I scavenged through some of the nearby ruined farmland, stumbling past tripwires and Kilroy graffiti to pick up cans of non-Spam and other crafting materials. I also strangled a distracted outlaw to acquire the legendary cricket bat that would ultimately spell Alf Buckshaw’s downfall. You can also find military and survival manuals during exploration that grant access to skills, but unlocking them requires a specific material called Training Stimulants. “They let you learn things quickly, and there’s a justification for why that’s in the fiction—it’s part of the mystery,” Fisher said. Atomic trapThe skills are divided between melee, ranged, conditioning and survival. They allow you to reduce damage, disarm traps or stun longer with your kicks, to name a few.

Image: Rebellion

Inevitably, the clues I had picked up about the area during my conversations led me into imminent danger and I found myself recklessly entering a complex patrolled by armed bandits. Atomic trap‘s combat is frantic but deliberate, with long, deliberate animations and heavy feedback. It’s well-suited to the immersive sim-lifer who enjoys the unforgiving encounters of STALKER: Shadow of Chernobylbut it will be an uphill battle for those accustomed to the jerky omnimovement touted by modern shooters like Apex Legends And Call of Duty: Black Ops 6. Thankfully, Rebellion has opted for adaptive playstyles rather than rigid difficulty settings to smooth over some of the kinks. “You can set how intense you want the combat or survival to be, and you can set how guided you want the exploration to be,” Fisher said.

I got in a few close-up blows with what appeared to be the leader, but in a fit of excitement and shock, I botched three revolver shots and had to shoot the gates of the compound with a Molotov to prevent the gang of hooligans from giving chase. “We want you to always feel pressured when you get into a fight, because fights are largely optional,” Fisher said. “You can play the game without killing anyone, or you can kill everyone, including what you would consider quest characters. There are still options to complete the game when everyone is dead, and it’s up to you who you trust and who you don’t.”

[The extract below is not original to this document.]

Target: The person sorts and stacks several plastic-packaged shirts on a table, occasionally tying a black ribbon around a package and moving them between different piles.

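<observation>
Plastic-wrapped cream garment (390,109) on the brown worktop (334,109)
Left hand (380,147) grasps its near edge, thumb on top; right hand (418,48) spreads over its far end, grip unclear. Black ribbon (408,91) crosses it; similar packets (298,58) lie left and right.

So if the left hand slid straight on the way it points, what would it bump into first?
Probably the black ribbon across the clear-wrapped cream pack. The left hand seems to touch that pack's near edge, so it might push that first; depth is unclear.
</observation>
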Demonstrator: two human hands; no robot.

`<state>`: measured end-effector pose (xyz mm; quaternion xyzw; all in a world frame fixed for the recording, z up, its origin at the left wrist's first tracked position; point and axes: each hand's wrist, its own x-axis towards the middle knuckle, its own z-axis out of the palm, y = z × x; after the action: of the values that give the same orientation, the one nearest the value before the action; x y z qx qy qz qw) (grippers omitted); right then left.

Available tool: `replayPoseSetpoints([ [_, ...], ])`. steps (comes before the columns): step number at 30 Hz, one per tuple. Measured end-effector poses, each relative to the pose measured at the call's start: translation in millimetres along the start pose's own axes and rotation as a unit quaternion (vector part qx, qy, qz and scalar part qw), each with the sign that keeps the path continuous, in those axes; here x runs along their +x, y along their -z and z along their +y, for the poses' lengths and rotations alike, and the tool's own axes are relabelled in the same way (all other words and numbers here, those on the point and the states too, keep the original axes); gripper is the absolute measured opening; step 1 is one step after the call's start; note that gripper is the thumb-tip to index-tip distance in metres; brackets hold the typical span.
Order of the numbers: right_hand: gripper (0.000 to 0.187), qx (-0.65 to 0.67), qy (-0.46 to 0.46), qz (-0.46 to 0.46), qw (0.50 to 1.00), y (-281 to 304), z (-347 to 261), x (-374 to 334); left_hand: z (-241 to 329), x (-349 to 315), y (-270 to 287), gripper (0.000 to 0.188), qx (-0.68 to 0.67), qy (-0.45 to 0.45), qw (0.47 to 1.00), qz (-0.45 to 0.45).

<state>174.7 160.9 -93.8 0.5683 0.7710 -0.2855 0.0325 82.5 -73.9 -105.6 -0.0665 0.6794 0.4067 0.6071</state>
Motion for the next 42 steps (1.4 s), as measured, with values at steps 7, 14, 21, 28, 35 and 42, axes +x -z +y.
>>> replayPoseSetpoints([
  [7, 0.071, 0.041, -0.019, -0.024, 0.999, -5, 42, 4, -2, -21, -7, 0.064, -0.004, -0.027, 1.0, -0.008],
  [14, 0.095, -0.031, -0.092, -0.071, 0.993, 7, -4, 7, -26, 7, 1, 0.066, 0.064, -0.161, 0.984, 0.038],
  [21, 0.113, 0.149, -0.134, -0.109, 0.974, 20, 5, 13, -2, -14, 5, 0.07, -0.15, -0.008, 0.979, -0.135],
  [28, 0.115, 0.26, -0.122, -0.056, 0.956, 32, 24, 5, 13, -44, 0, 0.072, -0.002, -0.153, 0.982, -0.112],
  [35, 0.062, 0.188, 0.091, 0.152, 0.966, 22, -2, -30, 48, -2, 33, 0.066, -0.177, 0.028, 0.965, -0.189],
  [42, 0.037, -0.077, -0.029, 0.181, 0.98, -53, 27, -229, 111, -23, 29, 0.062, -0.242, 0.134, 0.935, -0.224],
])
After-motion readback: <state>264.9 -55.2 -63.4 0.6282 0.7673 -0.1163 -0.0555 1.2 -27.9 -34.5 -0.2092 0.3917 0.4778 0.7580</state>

After a creepy subterranean excursion fending off a creepy, crawling horde of eyeless mutants, I arrived in Wyndham, a sleepy cobblestone village occupied by a military cabal called Protocol. “Their job was to enforce the quarantine protocol and keep the place secure, but they were locked up with everyone else,” Fisher said. “So the question is… are they the official government, or are they warlords? They have no communication with the outside world, so how are they in charge?” Protocol’s subjects had a typically British “keep calm and carry on” attitude about them, no doubt promoted by the giant robot rattling around the village hall. There’s also a group of pagans in the woods, a “back to nature” cult who have taken to worshipping the disaster and building wicker men to honor it.

Unlike Fallout, there are no catchy, licensed ’60s songs to keep you company here, but Rebellion has written their own music to add an extra layer to the soundtrack. Atomic trap‘s storytelling. “There are gramophones and radios playing what sounds like folk music, and we wrote those songs to reflect our lore, because the mystery at the heart of the game isn’t just something that’s happening now – its roots go back in history, and we’re trying to show the influence of those events through the music.” It’s this dense and layered approach to the story that sparked my interest in Atomic trapa game that quotes generation-spanning esoterica such as Children of men And The Prisoner as tonal influences. With its old-school fighting and lack of hand-holding, it certainly won’t be for everyone, but I could easily have spent several hours wandering around Slatten Dale, poking my nose into the cracks and cottages to get closer to some of Atomic trap‘s most seductive mysteries.